Geographical distribution of the samples

All 14 specimens belonging to clade 1 were collected in the Dinaric Alps (Albania, Greece) and in the Pontic Mountains (Turkey), while clade 2 comprises 12 specimens from the Pontic Mountains and from the Taurus Mountains (Turkey). Clade 3 contains sequences of 110 specimens collected in Austria, Croatia, Germany, Italy, Slovakia, Slovenia, Switzerland and Turkey. Clade 4 includes sequences of 221 specimens from Austria, Germany, Italy, Slovenia and Switzerland (Fig. 3A). Thus, the phylogenetic tree can be roughly divided into two groups: specimens belonging to clades 1 and 2 are without exception from the Balkans or western Asia, whereas specimens belonging to clades 3 and 4 were almost exclusively collected within the Alpine region and surrounding areas, as well as the western Carpathians. Exceptions are two individuals collected in Turkey, one (Pypus202) popping up in the middle of clade 3, the other (Pypus214) splitting from the basal node of clade 3. Repeated DNA extraction, PCR and sequencing of these two samples confirmed their authenticity. Clade 3 includes all specimens from the western Carpathians and many from southern regions, whereas clade 4 comprises mostly specimens from the northeastern and western Alps. However, in general the distributional ranges of clades 3 and 4, including the eastern Alpine samples, overlap to a great extent. The analysis of the phylogenetic tree together with the sampling data revealed that representatives of different clades occur syntopically at 12 sampling sites. This is shown in more detail by the MJ networks of clades 3 and 4, in which the geographical regions are indicated by different colours (Fig. 3B, C).

Morphometric analyses

The question that arises from the results of the genetic analyses is whether specimens clustering in different mitochondrial clades are differentiated morphologically as well. Of the 143 individuals measured, 4 are from clade 1, 5 from clade 2, 44 from clade 3 and 90 from clade 4. The height and width of the fourth whorl could be measured only for a subset of specimens (68 and 53 individuals, respectively). We measured an overall mean SH of 1.76 mm (1.21–2.29 mm, σ = 0.20) with an UD mean of 0.72 mm (0.51–1.02 mm, σ = 0.10) and an average shell radius of 1.08 mm (0.91–1.33 mm, σ = 0.08).

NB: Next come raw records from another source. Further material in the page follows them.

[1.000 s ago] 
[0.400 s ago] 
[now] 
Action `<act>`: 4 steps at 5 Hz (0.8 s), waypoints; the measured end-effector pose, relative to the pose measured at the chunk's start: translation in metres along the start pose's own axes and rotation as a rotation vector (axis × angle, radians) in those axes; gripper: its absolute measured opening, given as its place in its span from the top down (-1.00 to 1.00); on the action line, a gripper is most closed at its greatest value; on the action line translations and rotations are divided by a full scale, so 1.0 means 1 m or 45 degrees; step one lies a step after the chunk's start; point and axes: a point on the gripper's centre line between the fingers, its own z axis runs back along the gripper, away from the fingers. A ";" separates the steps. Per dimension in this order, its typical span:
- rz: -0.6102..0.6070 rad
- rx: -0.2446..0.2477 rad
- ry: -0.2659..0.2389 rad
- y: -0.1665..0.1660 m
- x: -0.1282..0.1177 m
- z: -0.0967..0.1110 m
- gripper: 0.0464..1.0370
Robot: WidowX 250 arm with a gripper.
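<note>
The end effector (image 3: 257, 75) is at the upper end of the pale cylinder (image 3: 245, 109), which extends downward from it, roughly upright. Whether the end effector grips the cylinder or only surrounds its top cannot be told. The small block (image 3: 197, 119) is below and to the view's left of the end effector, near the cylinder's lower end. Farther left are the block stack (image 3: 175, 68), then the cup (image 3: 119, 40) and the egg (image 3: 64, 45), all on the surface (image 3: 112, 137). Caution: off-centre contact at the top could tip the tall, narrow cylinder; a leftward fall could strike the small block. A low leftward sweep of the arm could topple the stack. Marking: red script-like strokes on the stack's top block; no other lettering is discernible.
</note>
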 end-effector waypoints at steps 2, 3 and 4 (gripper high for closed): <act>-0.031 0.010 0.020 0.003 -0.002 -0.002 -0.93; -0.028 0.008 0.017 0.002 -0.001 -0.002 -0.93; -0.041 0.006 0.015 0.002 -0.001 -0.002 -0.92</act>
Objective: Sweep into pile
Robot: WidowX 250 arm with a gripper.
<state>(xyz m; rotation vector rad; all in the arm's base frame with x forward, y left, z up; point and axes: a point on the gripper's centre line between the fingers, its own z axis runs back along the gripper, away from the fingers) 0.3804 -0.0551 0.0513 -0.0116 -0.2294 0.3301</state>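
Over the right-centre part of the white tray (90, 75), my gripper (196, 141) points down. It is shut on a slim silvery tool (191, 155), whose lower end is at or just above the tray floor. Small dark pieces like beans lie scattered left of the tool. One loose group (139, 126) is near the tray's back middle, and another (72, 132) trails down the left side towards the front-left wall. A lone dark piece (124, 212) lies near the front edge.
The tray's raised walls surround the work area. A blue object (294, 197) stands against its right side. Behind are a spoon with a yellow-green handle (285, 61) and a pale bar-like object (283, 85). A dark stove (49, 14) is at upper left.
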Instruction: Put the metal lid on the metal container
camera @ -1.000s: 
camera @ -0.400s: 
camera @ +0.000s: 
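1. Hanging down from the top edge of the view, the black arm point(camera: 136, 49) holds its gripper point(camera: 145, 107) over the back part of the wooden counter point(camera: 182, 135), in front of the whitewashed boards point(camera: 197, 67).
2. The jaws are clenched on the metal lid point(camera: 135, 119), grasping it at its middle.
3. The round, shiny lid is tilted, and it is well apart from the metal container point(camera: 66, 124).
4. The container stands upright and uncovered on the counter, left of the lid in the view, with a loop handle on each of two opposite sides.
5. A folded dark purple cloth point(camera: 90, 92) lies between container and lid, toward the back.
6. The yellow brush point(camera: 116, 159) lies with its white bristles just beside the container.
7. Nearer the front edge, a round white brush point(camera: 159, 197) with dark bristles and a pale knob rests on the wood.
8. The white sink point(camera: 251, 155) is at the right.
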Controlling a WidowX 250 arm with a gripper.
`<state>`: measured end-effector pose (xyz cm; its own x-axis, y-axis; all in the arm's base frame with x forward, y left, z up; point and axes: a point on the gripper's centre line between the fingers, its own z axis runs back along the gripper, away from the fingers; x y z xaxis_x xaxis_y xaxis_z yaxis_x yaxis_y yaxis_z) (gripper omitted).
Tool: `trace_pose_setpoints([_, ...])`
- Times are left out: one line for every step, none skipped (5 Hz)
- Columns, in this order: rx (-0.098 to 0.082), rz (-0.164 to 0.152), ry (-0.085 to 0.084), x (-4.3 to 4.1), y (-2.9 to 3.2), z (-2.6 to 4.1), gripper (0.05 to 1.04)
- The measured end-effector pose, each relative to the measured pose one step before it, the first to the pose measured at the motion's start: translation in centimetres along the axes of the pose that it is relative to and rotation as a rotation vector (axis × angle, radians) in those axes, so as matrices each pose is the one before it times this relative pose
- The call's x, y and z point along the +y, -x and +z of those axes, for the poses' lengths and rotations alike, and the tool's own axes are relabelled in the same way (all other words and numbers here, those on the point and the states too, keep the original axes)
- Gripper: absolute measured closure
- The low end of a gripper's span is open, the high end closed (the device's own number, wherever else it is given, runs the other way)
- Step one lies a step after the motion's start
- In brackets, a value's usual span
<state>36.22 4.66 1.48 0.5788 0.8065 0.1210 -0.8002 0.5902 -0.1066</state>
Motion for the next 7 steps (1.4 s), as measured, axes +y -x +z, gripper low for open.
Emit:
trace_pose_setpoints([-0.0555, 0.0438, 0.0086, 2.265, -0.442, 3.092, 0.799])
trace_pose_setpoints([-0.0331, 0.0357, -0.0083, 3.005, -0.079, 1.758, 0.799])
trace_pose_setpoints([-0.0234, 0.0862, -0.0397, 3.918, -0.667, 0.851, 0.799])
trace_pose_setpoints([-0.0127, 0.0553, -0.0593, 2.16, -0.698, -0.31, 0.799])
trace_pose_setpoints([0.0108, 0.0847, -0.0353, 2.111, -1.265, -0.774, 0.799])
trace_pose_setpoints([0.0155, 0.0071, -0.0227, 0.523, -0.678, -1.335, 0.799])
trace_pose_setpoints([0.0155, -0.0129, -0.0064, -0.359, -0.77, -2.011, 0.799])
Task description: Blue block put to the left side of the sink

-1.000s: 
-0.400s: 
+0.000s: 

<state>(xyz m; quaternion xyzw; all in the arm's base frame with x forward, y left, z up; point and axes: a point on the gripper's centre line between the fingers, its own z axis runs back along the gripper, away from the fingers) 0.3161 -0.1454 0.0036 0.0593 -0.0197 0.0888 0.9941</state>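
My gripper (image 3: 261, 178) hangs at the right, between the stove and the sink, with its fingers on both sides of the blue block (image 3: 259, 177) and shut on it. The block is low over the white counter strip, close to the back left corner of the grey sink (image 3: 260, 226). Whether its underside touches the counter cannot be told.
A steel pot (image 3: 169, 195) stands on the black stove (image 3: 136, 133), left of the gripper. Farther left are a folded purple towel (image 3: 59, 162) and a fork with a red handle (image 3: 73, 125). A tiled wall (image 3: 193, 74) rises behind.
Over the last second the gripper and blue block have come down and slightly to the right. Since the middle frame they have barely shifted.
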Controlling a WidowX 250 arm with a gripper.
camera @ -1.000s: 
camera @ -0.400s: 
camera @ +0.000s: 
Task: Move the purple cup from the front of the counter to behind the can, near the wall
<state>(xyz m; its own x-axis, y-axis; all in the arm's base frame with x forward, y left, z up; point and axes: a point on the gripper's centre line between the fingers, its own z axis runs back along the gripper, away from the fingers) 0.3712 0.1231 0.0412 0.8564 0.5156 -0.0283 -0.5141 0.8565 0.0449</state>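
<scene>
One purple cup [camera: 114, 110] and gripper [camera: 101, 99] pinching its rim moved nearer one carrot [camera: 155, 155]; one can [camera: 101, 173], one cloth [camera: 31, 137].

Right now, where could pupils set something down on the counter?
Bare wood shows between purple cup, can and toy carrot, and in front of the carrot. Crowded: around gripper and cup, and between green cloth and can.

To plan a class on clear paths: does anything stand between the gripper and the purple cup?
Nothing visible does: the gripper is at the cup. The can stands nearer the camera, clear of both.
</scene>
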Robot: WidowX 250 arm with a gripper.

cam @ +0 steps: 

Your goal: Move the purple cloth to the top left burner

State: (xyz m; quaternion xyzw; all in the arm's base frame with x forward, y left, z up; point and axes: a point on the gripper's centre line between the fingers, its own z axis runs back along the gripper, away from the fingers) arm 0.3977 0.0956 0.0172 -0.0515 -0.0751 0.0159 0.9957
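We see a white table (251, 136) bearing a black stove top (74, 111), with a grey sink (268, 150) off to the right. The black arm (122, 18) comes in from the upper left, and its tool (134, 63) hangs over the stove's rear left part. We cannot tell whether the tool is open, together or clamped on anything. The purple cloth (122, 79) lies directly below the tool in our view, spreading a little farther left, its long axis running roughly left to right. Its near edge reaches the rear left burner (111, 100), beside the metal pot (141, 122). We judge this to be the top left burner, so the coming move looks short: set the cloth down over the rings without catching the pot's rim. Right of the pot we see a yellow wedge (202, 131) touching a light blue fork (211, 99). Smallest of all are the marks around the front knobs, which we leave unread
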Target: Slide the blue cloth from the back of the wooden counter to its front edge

Although some of the measured parameters show distinct arithmetic means in some of the four genetic clades, there is also a high variance of these parameters (Tables 3 and 4). For example, with regard to UD, the specimens belonging to clade 2 show by far the narrowest umbilicus, but the values are still within the ranges found for clades 3 and 4. In addition, they also exhibit the highest shells of all clades, but the ranges of clades 2 and 3 overlap.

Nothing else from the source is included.